## Problem to work on:
Would you please transcribe the records below exactly, leaving out the pictures?

## Extracted records:
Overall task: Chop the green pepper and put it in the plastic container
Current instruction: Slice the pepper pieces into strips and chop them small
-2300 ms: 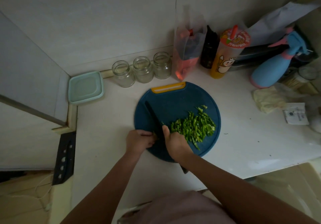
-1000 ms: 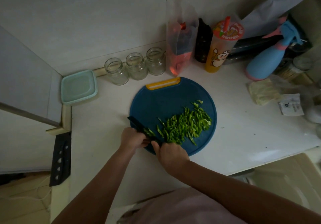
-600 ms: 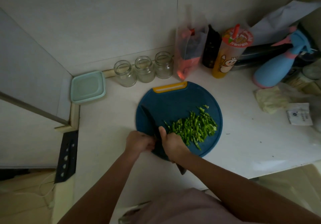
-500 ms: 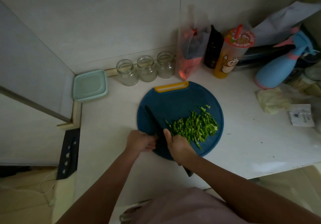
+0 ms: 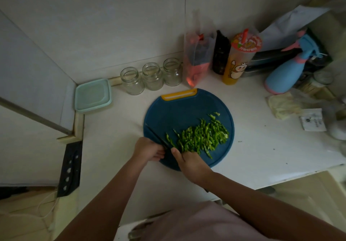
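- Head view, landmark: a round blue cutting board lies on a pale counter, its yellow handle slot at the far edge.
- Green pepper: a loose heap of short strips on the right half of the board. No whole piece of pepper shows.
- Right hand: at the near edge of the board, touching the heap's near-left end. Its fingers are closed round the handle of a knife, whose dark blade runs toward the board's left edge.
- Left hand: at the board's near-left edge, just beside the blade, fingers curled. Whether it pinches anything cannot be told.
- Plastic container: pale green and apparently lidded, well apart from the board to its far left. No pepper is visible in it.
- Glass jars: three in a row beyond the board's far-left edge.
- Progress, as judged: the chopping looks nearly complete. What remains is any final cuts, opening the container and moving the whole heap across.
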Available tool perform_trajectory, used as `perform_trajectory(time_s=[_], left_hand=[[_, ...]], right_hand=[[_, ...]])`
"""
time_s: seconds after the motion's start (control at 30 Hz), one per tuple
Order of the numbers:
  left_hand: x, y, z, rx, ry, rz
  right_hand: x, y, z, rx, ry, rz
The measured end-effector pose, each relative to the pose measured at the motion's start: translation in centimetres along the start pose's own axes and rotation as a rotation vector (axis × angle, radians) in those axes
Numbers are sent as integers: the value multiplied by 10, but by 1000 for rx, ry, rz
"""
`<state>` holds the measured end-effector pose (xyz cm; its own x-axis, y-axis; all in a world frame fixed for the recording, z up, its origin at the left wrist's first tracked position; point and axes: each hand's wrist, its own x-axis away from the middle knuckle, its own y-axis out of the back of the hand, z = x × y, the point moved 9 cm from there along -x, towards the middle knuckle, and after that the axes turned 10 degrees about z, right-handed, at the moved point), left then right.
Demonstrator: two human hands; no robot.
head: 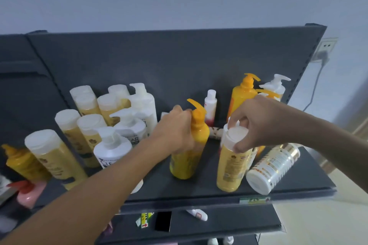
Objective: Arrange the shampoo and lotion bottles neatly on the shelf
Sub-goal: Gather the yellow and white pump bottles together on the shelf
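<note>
Both your hands are up on the dark shelf (199, 189) right now, one bottle in each. Your left hand (175, 127) is wrapped around the neck and shoulder of the yellow pump bottle (189, 157), fingers closed on it just below the orange-yellow pump head, and the bottle stands near the middle of the shelf, leaning a touch to the right at the top. Your right hand (256, 121) comes in from the right and pinches the white cap of the amber bottle (231, 167), thumb and fingertips clamped around the cap's rim; that bottle stands upright close to the front edge, just right of the yellow one with a gap of bare shelf between them. Touching its right side, a white bottle with gold bands (272, 167) lies tipped over, its flat cap pointing toward you and its base angled back. To your left the shelf is already crowded: a cluster of amber flip-cap bottles (89, 125) stands in rows, and three white pump bottles (123, 135) sit beside them, the front one just beside your left forearm. At the back, a small white bottle with a red base (210, 105) stands against the rear panel, and further right a tall yellow pump bottle (242, 93) and a white pump bottle (277, 83) stand together in the corner. Far left at the bottom, a pink pump bottle (29, 193) shows, blurred.
</note>
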<state>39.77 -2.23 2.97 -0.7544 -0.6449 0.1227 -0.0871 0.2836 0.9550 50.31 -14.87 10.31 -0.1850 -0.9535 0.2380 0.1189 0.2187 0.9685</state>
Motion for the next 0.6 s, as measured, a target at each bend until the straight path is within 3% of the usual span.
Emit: perform_trajectory(time_s=[0.47,0.6], left_hand=[[44,-2,19,80,-31,43],[84,28,45,44,19,-65]], right_hand=[[14,10,58,40,166,100],[10,25,102,36,248,121]])
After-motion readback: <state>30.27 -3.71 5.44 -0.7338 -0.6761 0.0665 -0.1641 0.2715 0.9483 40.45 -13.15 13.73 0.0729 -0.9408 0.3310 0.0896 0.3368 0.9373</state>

## Answer area:
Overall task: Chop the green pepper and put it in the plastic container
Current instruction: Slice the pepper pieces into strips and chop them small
-2300 ms: 
-1000 ms: 
-600 ms: 
-500 ms: 
+0 ms: 
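- Head view, landmark: a round blue cutting board lies on a pale counter, its yellow handle slot at the far edge.
- Green pepper: a loose heap of short strips on the right half of the board. No whole piece of pepper shows.
- Right hand: at the near edge of the board, touching the heap's near-left end. Its fingers are closed round the handle of a knife, whose dark blade runs toward the board's left edge.
- Left hand: at the board's near-left edge, just beside the blade, fingers curled. Whether it pinches anything cannot be told.
- Plastic container: pale green and apparently lidded, well apart from the board to its far left. No pepper is visible in it.
- Glass jars: three in a row beyond the board's far-left edge.
- Progress, as judged: the chopping looks nearly complete. What remains is any final cuts, opening the container and moving the whole heap across.
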Available tool perform_trajectory, used as `perform_trajectory(time_s=[_], left_hand=[[_, ...]], right_hand=[[_, ...]])`
"""
time_s: seconds after the motion's start (control at 30 Hz), one per tuple
Order of the numbers:
  left_hand: x, y, z, rx, ry, rz
  right_hand: x, y, z, rx, ry, rz
The measured end-effector pose, each relative to the pose measured at the motion's start: translation in centimetres along the start pose's own axes and rotation as a rotation vector (axis × angle, radians) in those axes
Numbers are sent as integers: the value multiplied by 10, but by 1000 for rx, ry, rz
"""
`<state>` holds the measured end-effector pose (xyz cm; its own x-axis, y-axis; all in a world frame fixed for the recording, z up, its origin at the left wrist's first tracked position; point and axes: each hand's wrist, its own x-axis away from the middle knuckle, its own y-axis out of the back of the hand, z = x × y, the point moved 9 cm from there along -x, towards the middle knuckle, and after that the axes turned 10 degrees about z, right-handed, at the moved point), left then right.
Demonstrator: two human hands; no robot.
head: 
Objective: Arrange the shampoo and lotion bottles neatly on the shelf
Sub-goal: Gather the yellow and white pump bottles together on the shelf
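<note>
Both your hands are up on the dark shelf (199, 189) right now, one bottle in each. Your left hand (175, 127) is wrapped around the neck and shoulder of the yellow pump bottle (189, 157), fingers closed on it just below the orange-yellow pump head, and the bottle stands near the middle of the shelf, leaning a touch to the right at the top. Your right hand (256, 121) comes in from the right and pinches the white cap of the amber bottle (231, 167), thumb and fingertips clamped around the cap's rim; that bottle stands upright close to the front edge, just right of the yellow one with a gap of bare shelf between them. Touching its right side, a white bottle with gold bands (272, 167) lies tipped over, its flat cap pointing toward you and its base angled back. To your left the shelf is already crowded: a cluster of amber flip-cap bottles (89, 125) stands in rows, and three white pump bottles (123, 135) sit beside them, the front one just beside your left forearm. At the back, a small white bottle with a red base (210, 105) stands against the rear panel, and further right a tall yellow pump bottle (242, 93) and a white pump bottle (277, 83) stand together in the corner. Far left at the bottom, a pink pump bottle (29, 193) shows, blurred.
</note>
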<state>39.77 -2.23 2.97 -0.7544 -0.6449 0.1227 -0.0871 0.2836 0.9550 50.31 -14.87 10.31 -0.1850 -0.9535 0.2380 0.1189 0.2187 0.9685</state>
Motion for the next 0.6 s, as measured, a target at each bend until the straight path is within 3% of the usual span.
Emit: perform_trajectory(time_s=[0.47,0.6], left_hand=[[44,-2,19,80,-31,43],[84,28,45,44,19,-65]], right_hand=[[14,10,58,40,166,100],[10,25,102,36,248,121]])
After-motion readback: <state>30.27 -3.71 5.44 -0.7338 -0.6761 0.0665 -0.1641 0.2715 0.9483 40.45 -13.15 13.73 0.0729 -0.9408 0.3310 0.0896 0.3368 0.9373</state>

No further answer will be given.